伴着卫生间哗啦啦的水声江识野坐在床边发呆。

很快岑肆就出来了,沐浴露的香气充斥了整个房间。他头发半干,没拿餐巾纸堵鼻子了,收拾了会儿后依然毫无绅士风度地对江识野说:“起开,我要睡靠窗的床。”

江识野懒得和他争,站起来:“事儿真多。”

床上被他压出了些褶皱,岑肆又坐了上去,调整着姿势。

褶皱很快就被压平了。

啪。

房间突然陷入漆黑。

“我靠你干嘛。”江识野问。

“关灯睡了啊。”理所应当的语气。

江识野:“这房间你一个人的?”

啪。

房间又亮起来。速度快到像两人共同眨了次眼。

“那你快点啊。”

岑肆收回调整床头柜灯光按钮的手,挂着副忍气吞声的表情躺下,被子只象征性地搭了下半身,一只手搭着肚子,另一只手臂把眼睛遮着。

然后他就没说话了。江识野不知是他太困还是习惯,他还从没见过睡前连手机都不碰一下的人。

他站了会儿,还是走近床头柜把灯关完了。只留下了卫生间的灯,微弱地偏了一点进来,在岑肆下颌线上勾出一缕流畅的暖黄色。
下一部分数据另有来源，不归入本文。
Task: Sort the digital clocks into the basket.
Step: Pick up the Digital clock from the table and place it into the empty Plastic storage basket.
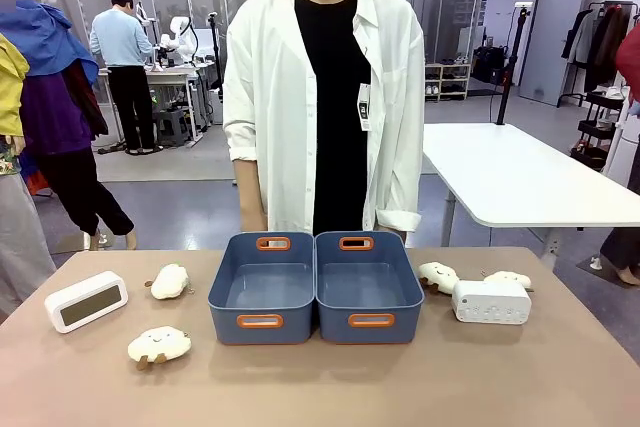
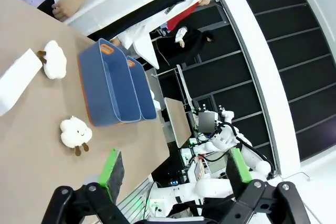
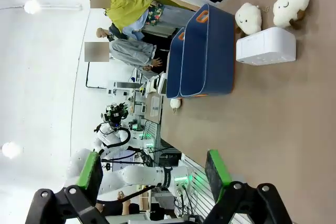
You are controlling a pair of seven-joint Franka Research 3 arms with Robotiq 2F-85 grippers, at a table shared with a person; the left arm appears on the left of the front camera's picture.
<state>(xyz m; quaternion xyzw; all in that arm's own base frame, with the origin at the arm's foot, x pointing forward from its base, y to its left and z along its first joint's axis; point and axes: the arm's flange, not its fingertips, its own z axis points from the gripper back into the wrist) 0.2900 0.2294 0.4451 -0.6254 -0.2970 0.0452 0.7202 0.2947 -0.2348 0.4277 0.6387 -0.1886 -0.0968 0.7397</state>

岑肆好像已经睡着了,一动不动,江识野隐隐听着他的呼吸声,一下又一下均匀地灌进耳畔。

牛逼,睡这么快。

不过这下江识野心里的别扭劲儿就少了很多。

他偏头,看着岑肆占位置的陨石行李箱摊开着,上面不讲究地扔着他的运动外套,突然想起那儿还沾了几滴鼻血。

犹豫了一下,他把外套捞起来,带进卫生间。

不敢把衣服全部浸湿,他拿着湿润的纸巾擦拭着有血的地方,找了块儿没拆的香皂涂,慢慢搓。

过了好一会儿,耐克的钩子又显出来了。

洗完衣服后他又想起岑肆的球鞋,也是滴了两滴,他当时肉眼可见岑肆很不开心地移了下腿,但没说什么。

后面又见岑肆蹲下来拿纸抹了两下,没擦掉。

男生都是爱球鞋的。

江识野也喜欢。只是他无福享受岑肆那种签名款的昂贵球鞋。

所以如果洗衣服上的血迹是良心,那帮他洗鞋就是带着私心了。

拿在手上时,他贪心地、虚荣地幻想了下这双和自己鞋码一样大的球鞋是自己的。

就幻想了一秒。

一秒的小满足后,就觉得自己有病。

等他折腾了半天,洗澡后准备上床时,岑肆睡姿已经人如其名得相当放肆。手臂不再搭着眼睛了,直接伸长,霸道地横悬在两张床中间。那么窄的距离,手掌都搭到了江识野的床上。